I might hope to have inherited my mother's genes here. All of my mother's relatives remain clear-headed until within a year of death. But I don't know about that. I inherited my father's quick mind -- my mother and her relatives have heads of wood. Did I inherit the defective gene that makes the brain suddenly disintegrate in an otherwise healthy man? I don't know, and that gives me yet another selfish reason to wish for a national health care system that actually works. The only reason my father got the care he got, which was as good as was possible with the knowledge and technology of the day, was because he was a Korean War veteran and thus could use the VA system. If it happens to me... Louisiana's public health care system is a shambles due to the loss of 20% of its beds in the Great Katrina Flood, Medi-Cal is a disgrace, and besides it would be a year before I received any care due to disability and might very well be dead in that time. Perhaps that would be better. I don't know. It certainly would not be very dignified, in any event.

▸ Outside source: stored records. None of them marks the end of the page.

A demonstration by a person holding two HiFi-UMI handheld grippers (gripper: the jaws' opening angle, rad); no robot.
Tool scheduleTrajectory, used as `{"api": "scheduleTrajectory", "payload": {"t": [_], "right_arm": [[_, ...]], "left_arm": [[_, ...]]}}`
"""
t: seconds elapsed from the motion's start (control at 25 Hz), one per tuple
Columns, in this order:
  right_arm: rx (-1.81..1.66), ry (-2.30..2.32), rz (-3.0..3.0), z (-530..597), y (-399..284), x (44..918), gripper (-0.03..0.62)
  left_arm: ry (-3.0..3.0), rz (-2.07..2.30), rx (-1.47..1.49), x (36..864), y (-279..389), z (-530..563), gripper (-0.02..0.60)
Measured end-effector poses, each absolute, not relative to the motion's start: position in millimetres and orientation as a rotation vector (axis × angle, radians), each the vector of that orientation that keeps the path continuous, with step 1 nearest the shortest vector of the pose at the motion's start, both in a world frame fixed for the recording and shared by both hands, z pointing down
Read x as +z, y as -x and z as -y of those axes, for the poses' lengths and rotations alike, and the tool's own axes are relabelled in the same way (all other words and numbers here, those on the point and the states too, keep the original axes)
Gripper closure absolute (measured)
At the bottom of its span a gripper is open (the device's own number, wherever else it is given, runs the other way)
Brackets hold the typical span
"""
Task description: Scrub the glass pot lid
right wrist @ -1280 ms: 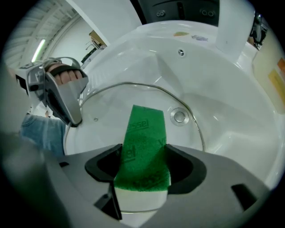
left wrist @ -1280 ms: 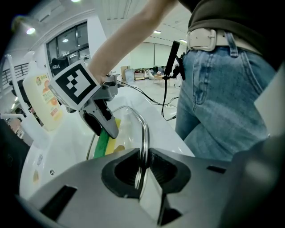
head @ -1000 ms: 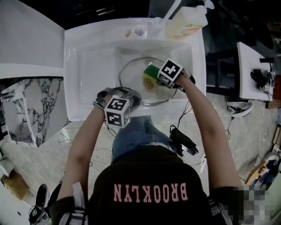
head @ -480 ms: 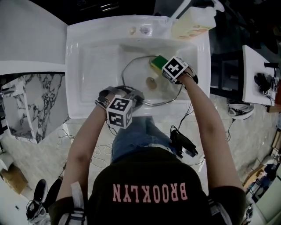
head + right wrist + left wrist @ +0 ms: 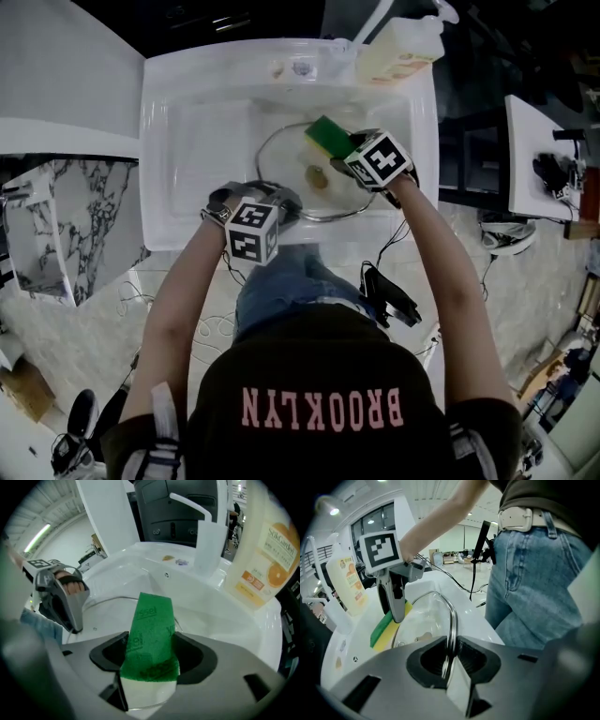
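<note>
White sink (image 5: 187,141) sits in front of the person, with a soap bottle (image 5: 398,47) at its far corner. The glass pot lid (image 5: 291,164) is down in the sink and looks tipped up a bit. The left tool (image 5: 450,656) pinches the lid's metal rim between its tips. The right tool (image 5: 151,660) is squeezed on a green and yellow sponge (image 5: 328,137) that sticks out past its tips, over the lid's far side. I cannot tell if the sponge touches the glass. To scrub well, I think the left tool should hold the rim tight so the lid cannot slide. The right tool should press the sponge flat and rub in small rounds.
</note>
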State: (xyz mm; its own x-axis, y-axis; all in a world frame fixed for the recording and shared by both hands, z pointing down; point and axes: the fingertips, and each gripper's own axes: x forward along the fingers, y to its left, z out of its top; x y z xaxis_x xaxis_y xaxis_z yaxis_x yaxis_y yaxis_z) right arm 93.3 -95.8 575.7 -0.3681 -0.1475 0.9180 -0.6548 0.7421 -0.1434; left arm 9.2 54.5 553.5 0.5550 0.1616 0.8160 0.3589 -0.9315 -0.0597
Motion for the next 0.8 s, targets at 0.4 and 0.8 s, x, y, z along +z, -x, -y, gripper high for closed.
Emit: {"api": "scheduleTrajectory", "payload": {"t": [0.4, 0.8], "right_arm": [[0.651, -0.347, 1.975, 25.8, -40.1, 557.9, 0.299], [0.541, 0.027, 2.01, 2.6, -15.0, 573.1, 0.299]], "left_arm": [[2.528, 0.384, -1.338, 554.0, -10.5, -52.2, 0.523], [2.39, 0.385, -1.438, 559.4, -10.4, -53.6, 0.523]]}}
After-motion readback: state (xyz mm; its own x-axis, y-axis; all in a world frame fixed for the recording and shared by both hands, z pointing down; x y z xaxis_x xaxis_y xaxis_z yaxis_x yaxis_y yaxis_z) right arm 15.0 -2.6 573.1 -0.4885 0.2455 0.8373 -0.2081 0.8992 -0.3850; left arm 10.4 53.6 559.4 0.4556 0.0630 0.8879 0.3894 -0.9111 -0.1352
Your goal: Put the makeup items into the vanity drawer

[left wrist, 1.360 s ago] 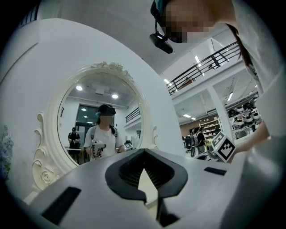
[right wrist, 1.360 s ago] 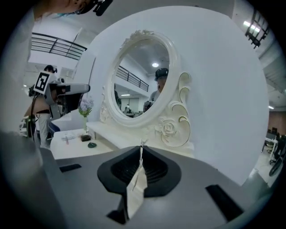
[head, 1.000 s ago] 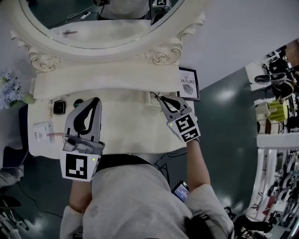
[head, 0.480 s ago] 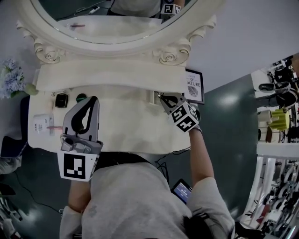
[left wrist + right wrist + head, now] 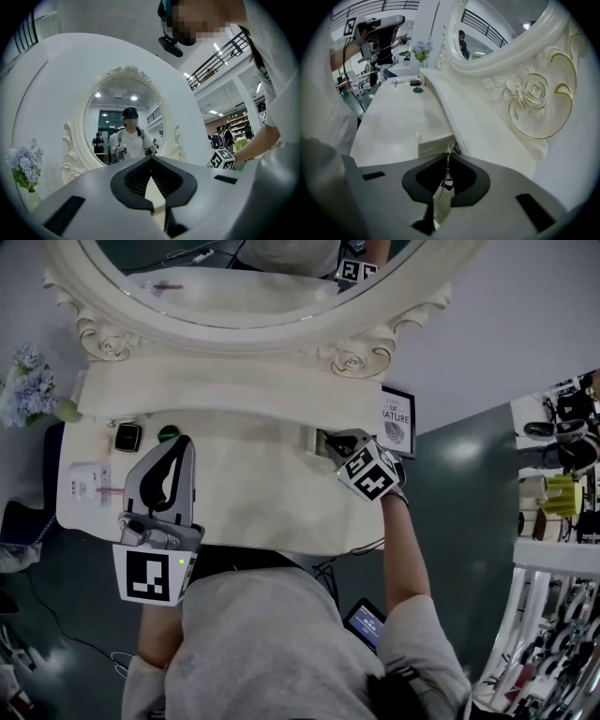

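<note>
My right gripper reaches the small vanity drawer under the mirror shelf, at the table's right. In the right gripper view its jaws are shut on a thin metal drawer pull, and the drawer front stands slightly out. The makeup items lie at the table's far left: a black square compact, a small green round item and a pink stick on a white card. My left gripper hovers above the table beside them, shut and holding nothing.
The cream vanity table carries an oval mirror with a carved frame. A framed print stands at the right end. Blue flowers stand past the left end. A phone lies on the dark floor.
The head view has drifted, so the vanity sits lower and more to the right. My right gripper has drawn closer to the drawer front. The left gripper has hardly moved.
</note>
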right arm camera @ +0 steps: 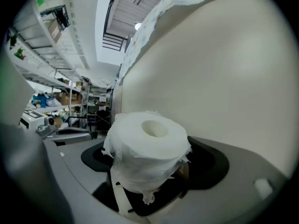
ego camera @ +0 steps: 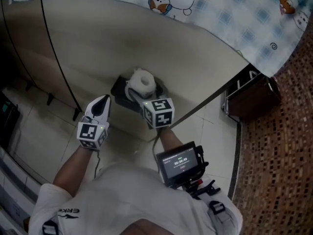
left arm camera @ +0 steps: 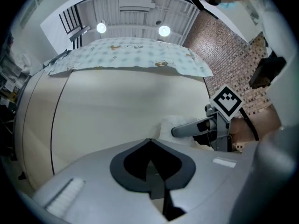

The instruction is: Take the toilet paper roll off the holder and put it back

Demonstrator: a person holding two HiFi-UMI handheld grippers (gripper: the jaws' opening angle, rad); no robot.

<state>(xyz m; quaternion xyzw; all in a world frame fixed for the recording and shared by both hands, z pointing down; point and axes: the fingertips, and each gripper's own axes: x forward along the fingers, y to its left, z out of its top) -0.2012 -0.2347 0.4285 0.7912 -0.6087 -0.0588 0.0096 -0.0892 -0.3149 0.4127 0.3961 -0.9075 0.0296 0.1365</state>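
The holder (ego camera: 120,90) is fixed to the beige panel (ego camera: 98,43), directly beyond the right gripper (ego camera: 138,91). That gripper grasps the toilet paper roll (right arm camera: 147,146), core axis upright. The left gripper (left arm camera: 149,141) is clenched, empty and farther away.

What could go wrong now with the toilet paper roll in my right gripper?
The right gripper grips the soft toilet paper roll by its sides alone, so it might squash or slip out. Ragged loose paper hangs below it and could snag on the black holder.
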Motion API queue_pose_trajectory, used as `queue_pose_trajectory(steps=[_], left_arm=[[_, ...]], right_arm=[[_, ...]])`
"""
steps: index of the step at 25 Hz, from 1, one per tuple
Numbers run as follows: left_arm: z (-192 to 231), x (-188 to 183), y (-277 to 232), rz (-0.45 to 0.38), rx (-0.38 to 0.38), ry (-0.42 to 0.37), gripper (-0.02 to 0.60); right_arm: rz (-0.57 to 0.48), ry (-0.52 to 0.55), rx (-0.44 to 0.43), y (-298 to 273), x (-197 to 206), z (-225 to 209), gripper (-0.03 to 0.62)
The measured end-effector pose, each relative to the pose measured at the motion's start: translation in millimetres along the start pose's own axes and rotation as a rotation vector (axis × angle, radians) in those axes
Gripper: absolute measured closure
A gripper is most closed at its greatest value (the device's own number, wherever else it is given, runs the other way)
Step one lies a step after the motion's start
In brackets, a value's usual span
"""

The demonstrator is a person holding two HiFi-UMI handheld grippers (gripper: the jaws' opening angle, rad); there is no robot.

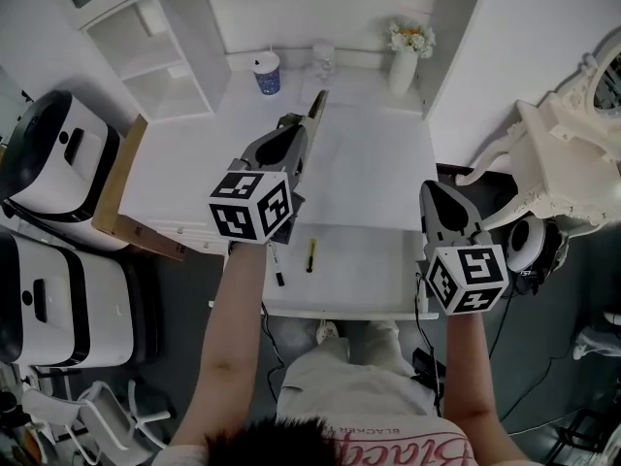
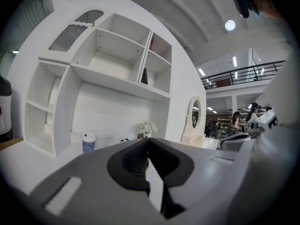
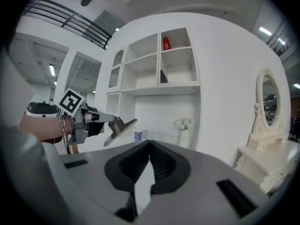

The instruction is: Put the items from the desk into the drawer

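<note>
An open white drawer (image 1: pixel 369 270) juts out below the desk's front edge, with a black-and-white pen (image 1: pixel 277 265) and a yellow pen (image 1: pixel 310 254) lying inside. At the back of the white desk (image 1: pixel 369 163) stand a blue patterned cup (image 1: pixel 267 73), a small glass jar (image 1: pixel 323 61) and a white vase of flowers (image 1: pixel 406 58). My left gripper (image 1: pixel 320 97) hangs over the desk's middle, shut and empty. My right gripper (image 1: pixel 430 187) is at the desk's right front corner, also shut with nothing in it. The cup (image 2: pixel 88 142) shows in the left gripper view and the cup (image 3: pixel 138 135) in the right gripper view.
White shelves (image 1: pixel 155 56) rise at the desk's back left. A brown board (image 1: pixel 121 187) leans at the desk's left edge beside white machines (image 1: pixel 58 153). An ornate white piece of furniture (image 1: pixel 563 163) stands to the right, with headphones (image 1: pixel 529 246) below it.
</note>
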State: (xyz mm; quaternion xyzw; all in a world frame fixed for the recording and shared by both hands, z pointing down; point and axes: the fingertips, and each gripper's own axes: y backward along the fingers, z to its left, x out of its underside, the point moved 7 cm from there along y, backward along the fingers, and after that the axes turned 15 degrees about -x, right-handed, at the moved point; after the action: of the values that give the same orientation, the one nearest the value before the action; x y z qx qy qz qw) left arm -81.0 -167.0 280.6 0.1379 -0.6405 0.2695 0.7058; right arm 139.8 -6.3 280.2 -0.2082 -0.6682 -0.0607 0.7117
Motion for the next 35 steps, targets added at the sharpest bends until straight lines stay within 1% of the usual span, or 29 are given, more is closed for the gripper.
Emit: queue_pose_trajectory(steps=[4,7,11,17,22,29,32,35], left_arm=[[-14.8,2.2,12.5,-0.014,0.051,0.001,0.566],[-24.6,11.9,16.8,0.004,0.1,0.033,0.566],[-39.0,36.8,18.9,0.061,0.17,0.096,0.566],[-63.8,74.9,17.7,0.167,0.256,0.095,0.566],[-81.6,106.8,15.1,0.272,0.349,0.082,0.566],[-93.4,159.4,10.2,0.462,0.475,0.052,0.566],[-96.6,182.1,8.5,0.545,0.51,0.042,0.567],[-99.5,205.0,6.4,0.621,0.527,0.021,0.566]], right_arm=[[-0.006,-0.01,0.025,10.5,2.1,3.5,0.586],[0.003,-0.016,0.042,18.5,7.8,5.5,0.586],[0.026,-0.03,0.066,30.9,19.8,6.6,0.586],[0.069,-0.059,0.083,44.1,40.0,2.5,0.586],[0.091,-0.084,0.093,51.1,55.6,-0.7,0.586],[0.104,-0.101,0.108,57.0,64.9,-6.4,0.586],[0.109,-0.11,0.117,59.4,68.1,-8.9,0.586],[0.114,-0.12,0.123,61.0,72.5,-11.1,0.586]])
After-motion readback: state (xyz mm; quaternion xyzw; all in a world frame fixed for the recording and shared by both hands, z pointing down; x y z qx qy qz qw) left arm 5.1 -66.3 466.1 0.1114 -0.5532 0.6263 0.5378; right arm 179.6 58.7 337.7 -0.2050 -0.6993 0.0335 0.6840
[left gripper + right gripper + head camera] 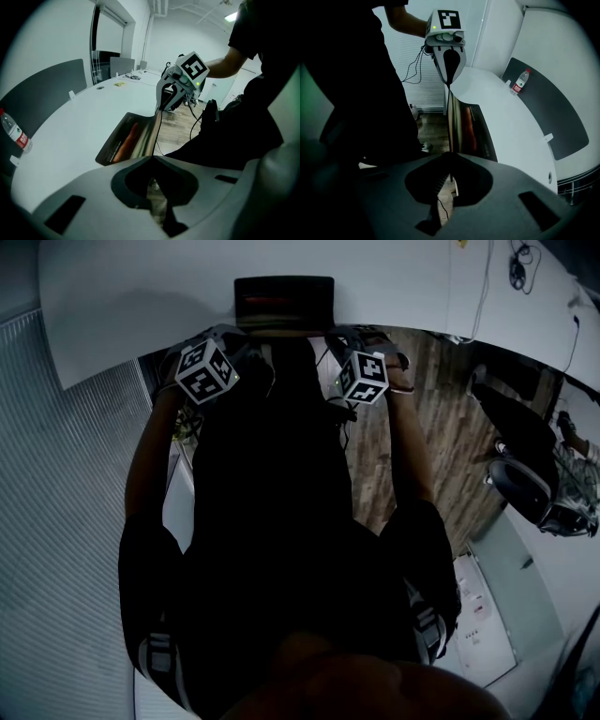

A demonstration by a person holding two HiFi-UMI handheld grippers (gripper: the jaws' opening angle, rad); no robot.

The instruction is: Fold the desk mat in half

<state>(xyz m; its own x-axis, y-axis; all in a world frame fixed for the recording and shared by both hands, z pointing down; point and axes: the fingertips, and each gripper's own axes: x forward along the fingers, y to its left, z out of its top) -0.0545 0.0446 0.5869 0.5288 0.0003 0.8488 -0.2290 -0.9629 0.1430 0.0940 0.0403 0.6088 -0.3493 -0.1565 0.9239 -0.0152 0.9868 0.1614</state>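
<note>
One broad white table (131, 306) with a curved rim fills the far side of a bright office. A dark grey panel (42, 89) stands along its back, with a red-labelled water bottle (15, 133) in front of it. Wood-look floor (441, 418) shows at the person's right and slatted blinds (410, 70) at the left.

The desk mat (283, 298), dark with a reddish streak in its print, lies at the table's near rim straight ahead of the person. Its long axis runs side to side along that rim and its short sides point away across the table. The mat's near long edge is raised off the surface and stretches as a thin line between the two tools.

The left gripper (449, 80) has its jaws pinched together on one end of that edge, and the right gripper (159, 108) is clamped the same way on the other end
</note>
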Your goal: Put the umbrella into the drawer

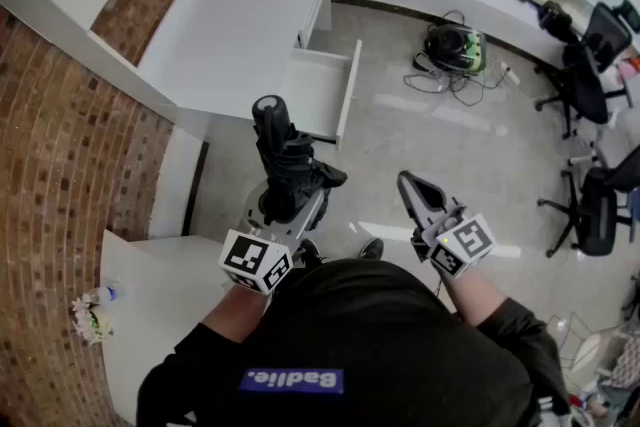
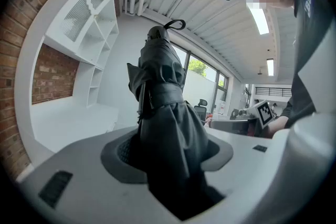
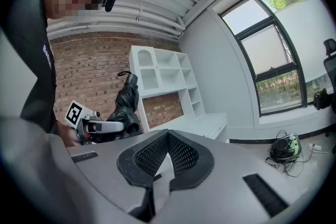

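A folded black umbrella (image 1: 284,153) stands upright between the jaws of my left gripper (image 1: 290,187), which is shut on its lower part. Close up in the left gripper view, the umbrella (image 2: 165,107) fills the gap between the pads, with its strap loop at the top. The white drawer (image 1: 322,93) is pulled open from the desk ahead of the umbrella, and what shows of its inside is bare. My right gripper (image 1: 408,183) is held to the right of the umbrella, shut with nothing in it. The right gripper view shows its pads (image 3: 157,157) meeting and the umbrella (image 3: 126,103) off to the left.
A white desk (image 1: 235,25) with shelves runs along the brick wall (image 1: 60,165). A black and green bag with cables (image 1: 455,50) lies on the floor beyond the drawer. Office chairs (image 1: 590,75) stand at the right. A low white table (image 1: 140,285) with small items is at my left.
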`<state>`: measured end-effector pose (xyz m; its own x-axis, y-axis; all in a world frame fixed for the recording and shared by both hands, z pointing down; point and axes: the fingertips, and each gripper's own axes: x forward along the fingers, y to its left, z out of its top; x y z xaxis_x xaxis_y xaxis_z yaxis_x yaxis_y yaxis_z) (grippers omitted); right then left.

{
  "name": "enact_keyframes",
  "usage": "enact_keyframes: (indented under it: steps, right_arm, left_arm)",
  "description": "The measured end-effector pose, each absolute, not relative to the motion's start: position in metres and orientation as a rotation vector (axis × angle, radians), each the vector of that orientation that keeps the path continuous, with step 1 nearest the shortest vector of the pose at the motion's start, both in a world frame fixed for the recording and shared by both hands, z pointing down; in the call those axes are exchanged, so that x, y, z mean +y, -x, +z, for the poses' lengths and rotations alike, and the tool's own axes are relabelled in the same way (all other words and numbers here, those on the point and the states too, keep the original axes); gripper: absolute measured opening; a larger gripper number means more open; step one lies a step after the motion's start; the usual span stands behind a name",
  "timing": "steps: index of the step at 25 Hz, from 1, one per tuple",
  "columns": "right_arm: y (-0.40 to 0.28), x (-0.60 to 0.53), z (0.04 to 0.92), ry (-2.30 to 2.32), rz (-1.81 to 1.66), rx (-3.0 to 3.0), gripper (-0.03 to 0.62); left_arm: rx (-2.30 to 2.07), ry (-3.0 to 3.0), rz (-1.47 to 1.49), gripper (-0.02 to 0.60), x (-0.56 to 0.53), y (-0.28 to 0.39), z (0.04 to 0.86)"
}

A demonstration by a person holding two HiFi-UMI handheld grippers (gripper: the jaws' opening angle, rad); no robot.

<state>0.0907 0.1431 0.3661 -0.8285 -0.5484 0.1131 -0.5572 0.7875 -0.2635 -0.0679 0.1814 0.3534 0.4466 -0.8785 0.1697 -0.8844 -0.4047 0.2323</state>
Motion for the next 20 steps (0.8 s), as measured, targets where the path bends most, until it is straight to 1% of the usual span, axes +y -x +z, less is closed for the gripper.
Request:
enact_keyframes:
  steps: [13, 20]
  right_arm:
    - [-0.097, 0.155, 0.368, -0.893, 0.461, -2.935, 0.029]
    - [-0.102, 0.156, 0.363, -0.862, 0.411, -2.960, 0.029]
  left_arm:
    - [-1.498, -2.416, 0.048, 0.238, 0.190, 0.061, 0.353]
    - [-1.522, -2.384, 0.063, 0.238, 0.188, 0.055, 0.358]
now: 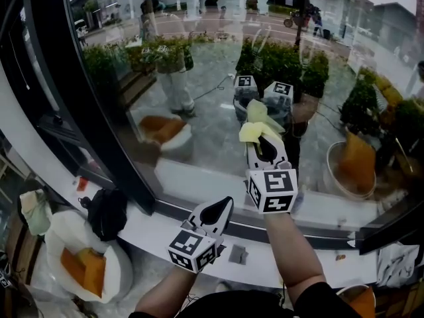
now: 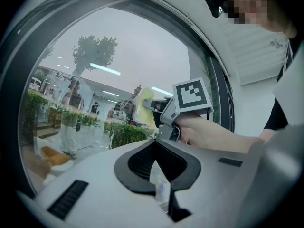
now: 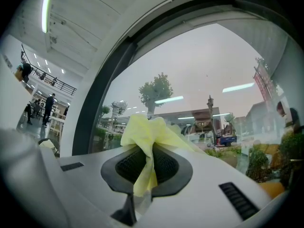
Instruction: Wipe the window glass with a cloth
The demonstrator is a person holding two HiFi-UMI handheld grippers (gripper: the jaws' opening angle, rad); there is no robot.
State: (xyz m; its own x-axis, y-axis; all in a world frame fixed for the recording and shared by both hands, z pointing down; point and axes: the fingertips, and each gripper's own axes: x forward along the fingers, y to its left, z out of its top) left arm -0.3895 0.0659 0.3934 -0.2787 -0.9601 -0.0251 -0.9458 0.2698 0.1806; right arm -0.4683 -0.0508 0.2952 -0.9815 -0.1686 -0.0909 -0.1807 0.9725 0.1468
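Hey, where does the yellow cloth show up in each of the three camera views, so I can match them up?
Head view: the yellow cloth is at centre, pinched in the right gripper at the window glass.
Left gripper view: near centre, just left of the marker cube on the right gripper.
Right gripper view: lower centre, clamped between the jaws.
Shared landmark: the window glass.

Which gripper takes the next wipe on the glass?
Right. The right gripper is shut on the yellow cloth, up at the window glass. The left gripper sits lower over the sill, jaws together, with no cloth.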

Of course, the right wing's answer to this is, "if you're no longer capable of working, you should just shut up and die." The notion of We the People getting together and in a spirit of Christian charity taxing ourselves in order to provide care for the least amongst us does not appeal to them at all, because the only moral value they truly hold, in their tiny little bitter hearts, is "I got mine." The spirit of Jesus Christ, who once famously said that a rich man could no more enter Heaven than a camel go through the eye of a needle, does not live in their hearts. Their other answer is that you should join a church and receive care from your church. That is just another way of saying "I got mine", since these people rarely join a church themselves, and if they do, never donate much of their income to the church. Most church-goers that I know are solidly working class, just poor schmucks going through life thinking they're middle class even though they aren't. It is sad, but true, that the lower one's income, the larger the percentage you donate to charity. A person with $10 is more likely to donate $1 to charity than a person with $1,000,000 is to donate $100,000, even though he can afford it least. But the working class schmuck knows, "there but for the grace of God goes I", and gives what he can. The person with $1,000,000 says, "suckers! I got mine, I'll never be a charity case!", and gives $1 just to say he gave.

In other words, I do not think you can be rich and truly a Christian. Because if you were truly a Christian, you would have given it away to those in need, as Jesus counselled doing.

A week ago someone nominated me as a "Thinking Blogger". I am flattered. I am also supposed to nominate other bloggers as "Thinking Bloggers". That will require some thinking on my part. There is the Quaker Agitator, of course, who is always thoughtful. But he has already been nominated by so many different people that he must be tired of it. There is the warrior bard Minstrel Boy who is thoughtful in a different way, the thoughtful of a man who has seen and done many things in his life, learned many things about himself over his lifetime that he perhaps does not necessarily want to know and acquired wisdom the hard way one scar at a time, and spends his time trying to do the right thing despite his uncertainties about the existence of a Creator. Beyond that... I am not, tonight, doing too much thinking I guess. Too much thinking about mortality, and the transcience of human existence.

There is a place Minstrel Boy went for his own birthday. I have been there, a place where there is water in a desert wilderness, the remnants of old orchards, a few relics of an old ranch hidden beneath the brush slowly decaying into nothing. It is the perfect place to ponder the transcience of human existence while alone with nothing more than your own thoughts. This weekend, though, I think I will take a different trip. I will drive to the Caltrain station and catch a train to San Francisco. I will walk the streets and watch the people. And in the end, I will be no less alone.